The GAO rejected this argument, too. The GAO observed that “Digital Force points to no statue, regulation, or other legal authority stating that an agency may not use SBIR phase III authority to procure a system where only a component of the overall system derives from, extends, or completes a prior SBIR effort.” The GAO rejected the protester’s analogy to a camera strapped to C-40 justifying a sole-source fleet expansion because, here, “the SBIR-derived component [i.e., the camera] is reasonably related to the overall objective of the system the agency seeks to procure [i.e., security and surveillance].” In light of this reasonable relationship between the SBIR technology and the overall system being acquired, the GAO found nothing objectionable. “In sum, there simply is no requirement in statute or the policy directive that the entirety of a phase III solution must be derived from prior SBIR efforts.”
Takeaways
This protest decision highlights the value of being awarded (or acquiring) SBIR Phase I and II contracts and related technologies. Key observations:
- Agencies have broad discretion to award sole-source Phase III awards, without the ordinary justification-and-approval process, to SBIR Phase I and II contractors and their successors-in-interest.
- Because Phase III awards are not time-limited or restricted to small businesses, SBIR Phase I and II awards can be valuable assets in mergers and acquisitions.
- SBIR Phase III authority is a valuable tool for agencies looking for ways to meet their requirements more expeditiously than traditional acquisition methods permit.
- The SBIR statute and the SBA’s quasi-regulatory Policy Directive impose relatively few pre-conditions or documentation requirements for a Phase III award. An agency does, however, have to be able to show that the work to be performed under the Phase III contract reasonably derives from, extends, or completes an underlying Phase I or II effort performed (or acquired) by the intended Phase III awardee.
- SBIR Phase III sole source awards can be protested (as this decision shows). But it is extraordinarily difficult for a protester to prevail, even when there is little overlap between the Phase III award and the underlying Phase I or II work that it derives from, extends, or completes. See ASRC Fed. Data Network Techs., LLC, B-418765, Aug. 28, 2020, 2020 CPD ¶ 339 (denying protest where warship combat readiness assessment SBIR technology formed the basis for a Phase III sole-source award for a healthcare record software modernization).[2]

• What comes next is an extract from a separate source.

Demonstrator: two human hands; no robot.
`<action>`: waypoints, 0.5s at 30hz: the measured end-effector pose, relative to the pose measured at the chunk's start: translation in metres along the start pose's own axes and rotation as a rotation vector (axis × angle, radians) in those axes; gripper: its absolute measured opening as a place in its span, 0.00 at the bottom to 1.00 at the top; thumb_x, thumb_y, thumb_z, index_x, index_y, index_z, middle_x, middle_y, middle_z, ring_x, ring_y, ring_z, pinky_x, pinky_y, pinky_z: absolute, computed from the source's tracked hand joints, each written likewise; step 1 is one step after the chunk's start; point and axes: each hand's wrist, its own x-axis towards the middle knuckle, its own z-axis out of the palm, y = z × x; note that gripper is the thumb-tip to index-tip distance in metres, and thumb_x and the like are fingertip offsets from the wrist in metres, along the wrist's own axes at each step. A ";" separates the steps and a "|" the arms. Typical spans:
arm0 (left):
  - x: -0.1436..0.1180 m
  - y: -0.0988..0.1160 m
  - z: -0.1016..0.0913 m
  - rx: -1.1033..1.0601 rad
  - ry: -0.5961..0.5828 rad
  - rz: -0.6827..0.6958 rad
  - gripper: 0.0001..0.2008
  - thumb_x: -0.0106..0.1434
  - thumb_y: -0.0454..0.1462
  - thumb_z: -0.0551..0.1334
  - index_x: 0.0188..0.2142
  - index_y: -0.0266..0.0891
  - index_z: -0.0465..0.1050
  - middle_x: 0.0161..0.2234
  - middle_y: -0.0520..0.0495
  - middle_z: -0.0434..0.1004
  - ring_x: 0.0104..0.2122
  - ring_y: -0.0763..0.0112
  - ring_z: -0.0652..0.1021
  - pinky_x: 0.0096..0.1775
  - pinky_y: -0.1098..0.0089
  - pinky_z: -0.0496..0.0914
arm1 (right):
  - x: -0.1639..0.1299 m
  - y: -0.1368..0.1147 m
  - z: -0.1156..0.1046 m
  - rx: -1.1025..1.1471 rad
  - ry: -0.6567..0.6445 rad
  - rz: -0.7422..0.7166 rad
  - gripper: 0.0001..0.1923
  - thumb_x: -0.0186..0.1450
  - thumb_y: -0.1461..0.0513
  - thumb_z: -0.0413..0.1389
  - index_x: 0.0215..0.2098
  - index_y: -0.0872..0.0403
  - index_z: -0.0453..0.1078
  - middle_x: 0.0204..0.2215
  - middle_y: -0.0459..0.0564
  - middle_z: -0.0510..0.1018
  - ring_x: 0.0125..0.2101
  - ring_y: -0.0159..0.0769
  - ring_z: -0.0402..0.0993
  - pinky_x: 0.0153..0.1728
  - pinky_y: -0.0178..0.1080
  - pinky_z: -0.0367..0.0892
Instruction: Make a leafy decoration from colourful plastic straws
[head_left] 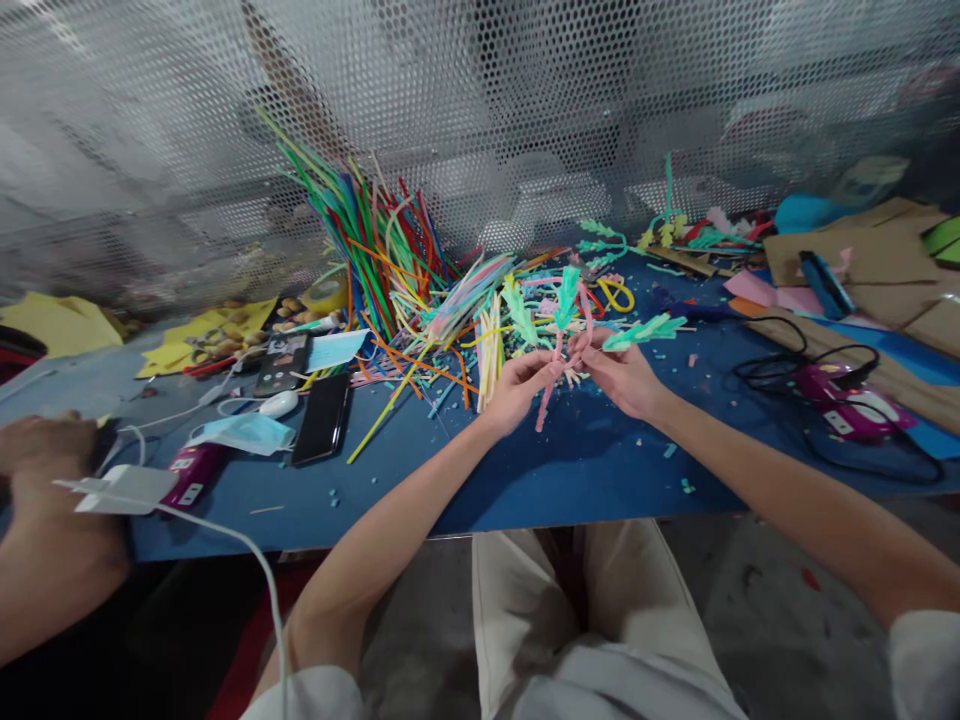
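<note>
A: so where's that pink-and-green pipe-cleaner sprig (567, 298)?
B: held above the blue table (480, 495), left hand (519, 390) pinching the pink stem, right hand (621, 378) pinching it too. big bunch of pipe cleaners (375, 262) behind, leftish

Soft, even light falls from above on your blue tabletop (600, 485), with a diffuse shadow pooled below your left hand (517, 392) and right hand (622, 380), as the floor (787, 610) sinks into gloom. Pale glare streaks the perforated metal panel (465, 120) at upper left; shapes behind it look hazy. Wide-angle distortion stretches your forearms (416, 515) edgeward, and a co-worker's hand (52, 445) appears slightly blurred.
</note>
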 end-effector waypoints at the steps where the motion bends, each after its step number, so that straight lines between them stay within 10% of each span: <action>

- The new Phase III effort need not directly stem from the prior Phase I or II work. As here, the prior contracts may have been awarded decades in the past and performed by an altogether different entity, and the Phase I/II technology may have undergone subsequent refinement and improvement outside the SBIR program.
- A Phase III award may encompass work that does not derive from, extend, or complete the prior Phase I or II efforts. The SBIR-related portion of the solution must only be somehow “reasonably related to the overall objective of the system the agency seeks to procure.”
- Acquisition of substantially all the assets of concern qualifies, in the GAO’s view, to make the awardee a successor-in-interest to the original SBIR Phase I award.
[1] The GAO noted that an earlier version of the Policy Directive provided that “[a]n entity may be considered a successor-in-interest, if it has secured the transfer of: (1) All the small business concern’s assets; or (2) the entire portion of the assets involved in performing the award.” The current version of the Policy Directive lacks this language. The protester also argued that the Policy Directive is inconsistent with the underlying statute, which does not expressly permit Phase III awards to successors-in-interest, but the GAO dismissed this argument as untimely raised.
[2] Full disclosure: MoFo represented the protester in ASRC Fed. Data Network Techs., LLC, as well as in a prior SBIR Phase III protest, ASRC Fed. Data Network Techs., LLC, B-418028, B-418028.2, Dec. 26, 2019, 2019 CPD ¶ 432, which the GAO sustained.